======== Data shown ========

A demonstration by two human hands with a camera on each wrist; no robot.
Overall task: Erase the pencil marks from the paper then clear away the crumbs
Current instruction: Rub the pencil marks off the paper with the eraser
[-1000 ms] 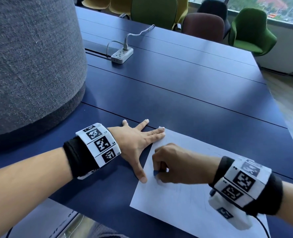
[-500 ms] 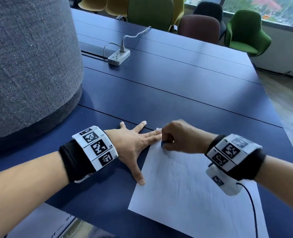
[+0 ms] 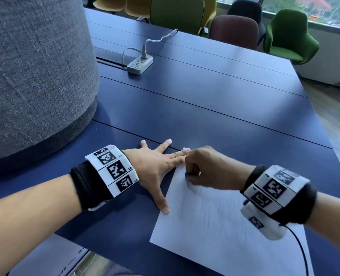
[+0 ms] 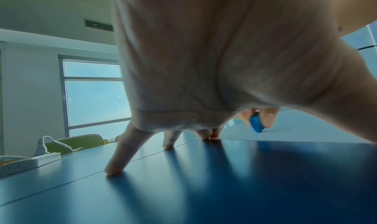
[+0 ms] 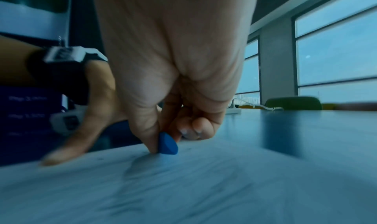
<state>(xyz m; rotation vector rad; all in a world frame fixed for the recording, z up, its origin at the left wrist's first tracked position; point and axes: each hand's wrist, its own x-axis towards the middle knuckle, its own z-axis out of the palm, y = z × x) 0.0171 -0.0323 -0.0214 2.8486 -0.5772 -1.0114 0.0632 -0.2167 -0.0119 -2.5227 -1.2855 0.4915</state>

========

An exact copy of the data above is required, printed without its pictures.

A demonstration by two human hands with a camera on each wrist; no robot.
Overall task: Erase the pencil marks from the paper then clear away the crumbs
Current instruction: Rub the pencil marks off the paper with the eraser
[-1000 ms] 
[-500 ms] 
[+0 ms] 
[+0 ms] 
[+0 ms] 
<state>(xyz m; rotation vector rad; all in a world frame fixed for the recording, z up, its origin at the left wrist's first tracked position; point and axes: each hand's wrist, its own x-axis towards the middle knuckle, its own z-axis out of the palm, y = z × x) 0.0171 -0.0323 -0.0214 2.8486 -0.5772 -1.0114 0.0632 -0.2167 -0.0119 -2.5227 -1.2855 0.4915</state>

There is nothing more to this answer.